There is a fatal weakness.  “The answer is simple: the lovers survive and flourish.  As long as there is a single copy, a solitary typescript of my final draft, then my spontaneous, fortuitous sister and her medical prince survive to love” (479).  Writing Atonement might be a formidable task for Briony, I admit.  But her desperate approach to have empathy with Cecilia and Robbie disappears as she ‘simplifies the answer’.  It is like a gluing the poster she tore fifty nine years ago.  The ending of Briony’s novel is surprisingly locked.  It is an act of giving up her will to be atoned, because she concludes her novel that way even though she knows the destructive power in the combination of imagination and absolutism very well.  Her conclusion deprives readers of an opportunity to criticize Briony.  Readers do not have to forgive Briony, because Cecilia and Robbie lives happily ever after in Briony’s novel.  It is another form of delusion hiding behind the self satisfaction from her imagination, ‘I made them not forgive me forever’.

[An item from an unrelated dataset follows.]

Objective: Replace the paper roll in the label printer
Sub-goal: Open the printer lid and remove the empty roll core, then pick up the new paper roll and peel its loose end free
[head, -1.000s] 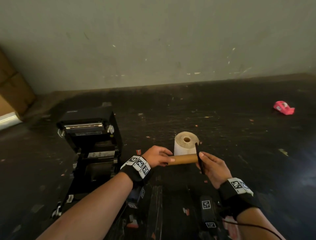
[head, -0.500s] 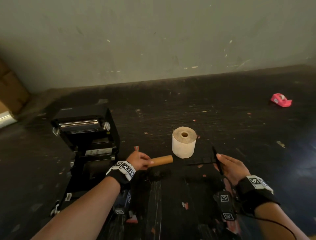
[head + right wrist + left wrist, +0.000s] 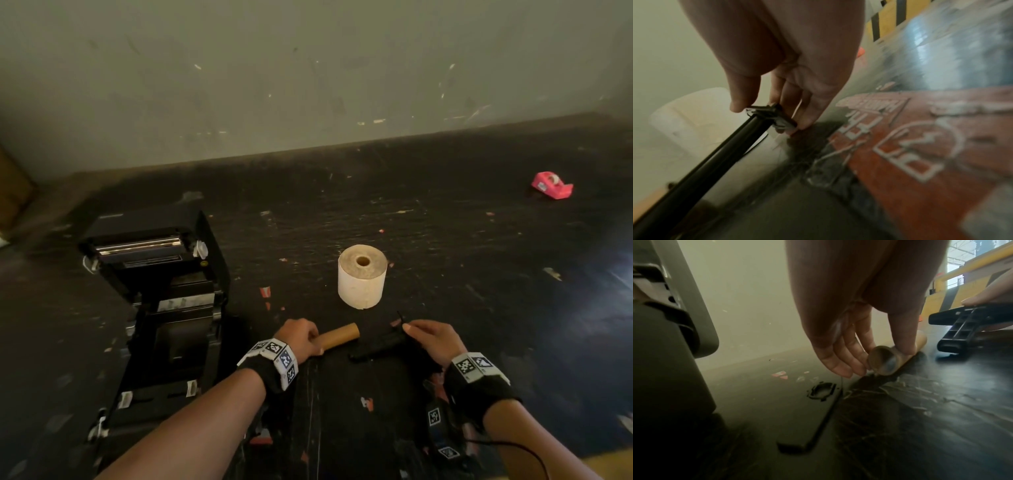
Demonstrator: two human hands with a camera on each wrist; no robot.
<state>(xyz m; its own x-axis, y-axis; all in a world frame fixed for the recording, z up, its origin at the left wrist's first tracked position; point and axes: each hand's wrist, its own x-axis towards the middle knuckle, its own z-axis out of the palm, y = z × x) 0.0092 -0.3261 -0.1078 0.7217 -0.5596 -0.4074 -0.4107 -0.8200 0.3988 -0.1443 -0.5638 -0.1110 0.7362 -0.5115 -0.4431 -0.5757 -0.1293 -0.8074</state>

If there were no London 1999at the end, Ian McEwan’s work might have become a varied version of Pride and Prejudice written by Jane Austin.  All of my arguments above do not have logicality without London 1999.  The addition suggests several advanced assumption and criticism which are worth discussing.  I do not think that Ian McEwan incurs a whipping by adding the part.  The existence of the part is essential.  London 1999 stimulates of readers to be in agony thinking up what Briony should have done to reach ‘atonement’.  That is a different dimensional pleasure previous work published before Ian McEwan’s Atonement did not have.